DATASET EXCERPT
════════════════════
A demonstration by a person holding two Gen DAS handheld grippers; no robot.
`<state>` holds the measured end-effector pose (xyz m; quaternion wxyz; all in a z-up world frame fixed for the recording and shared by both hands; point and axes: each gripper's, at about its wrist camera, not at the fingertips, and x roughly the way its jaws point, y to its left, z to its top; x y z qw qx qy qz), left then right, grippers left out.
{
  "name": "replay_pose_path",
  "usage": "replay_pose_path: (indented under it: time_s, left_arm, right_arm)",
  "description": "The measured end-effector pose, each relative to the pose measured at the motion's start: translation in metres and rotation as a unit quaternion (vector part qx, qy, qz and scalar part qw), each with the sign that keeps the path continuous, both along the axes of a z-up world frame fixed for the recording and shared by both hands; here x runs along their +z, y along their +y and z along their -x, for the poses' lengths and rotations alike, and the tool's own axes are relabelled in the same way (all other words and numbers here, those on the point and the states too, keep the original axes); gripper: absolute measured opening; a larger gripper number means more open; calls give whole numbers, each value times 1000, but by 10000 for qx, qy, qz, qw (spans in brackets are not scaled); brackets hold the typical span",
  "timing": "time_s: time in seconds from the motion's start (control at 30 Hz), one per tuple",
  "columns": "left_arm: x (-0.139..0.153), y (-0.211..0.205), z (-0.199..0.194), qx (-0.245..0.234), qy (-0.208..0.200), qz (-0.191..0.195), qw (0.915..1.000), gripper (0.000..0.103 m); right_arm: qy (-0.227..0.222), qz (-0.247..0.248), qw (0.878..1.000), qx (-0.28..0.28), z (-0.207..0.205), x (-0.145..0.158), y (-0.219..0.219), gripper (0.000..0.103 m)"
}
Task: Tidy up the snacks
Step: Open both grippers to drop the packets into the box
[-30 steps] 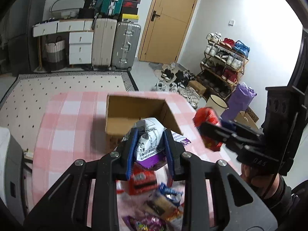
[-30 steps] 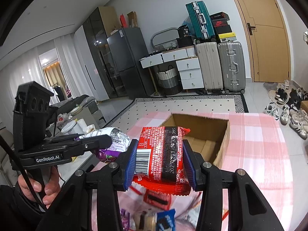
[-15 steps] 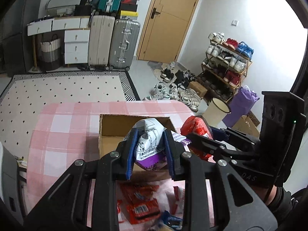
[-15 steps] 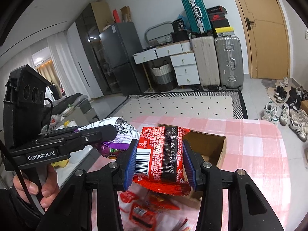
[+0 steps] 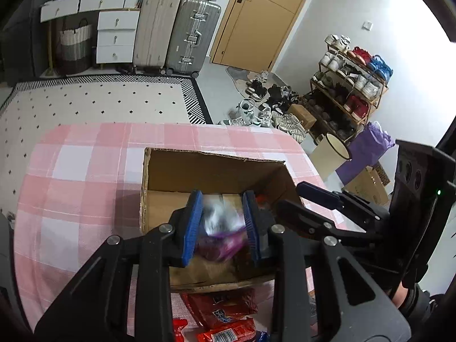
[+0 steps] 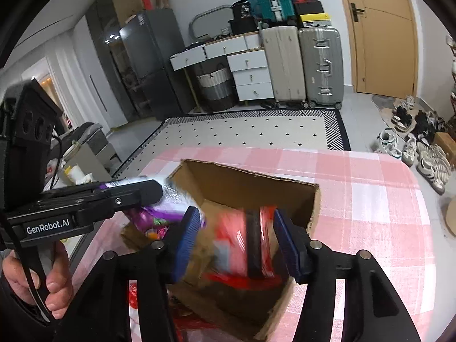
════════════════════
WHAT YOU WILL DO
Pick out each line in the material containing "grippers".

SOLUTION TO THIS TASK
A demonstration by a person holding two Gen DAS handheld grippers; no robot.
`<state>` holds the measured end-effector pose (xyz m; quaternion wxyz; all in a z-up world frame fixed for the recording and shared by both hands; point and axes: each gripper's, at about its wrist camera, not at the fingertips, and x roughly the way its jaws point, y to its left, z to its top; x y z qw qx qy qz), left then right, grippers left out.
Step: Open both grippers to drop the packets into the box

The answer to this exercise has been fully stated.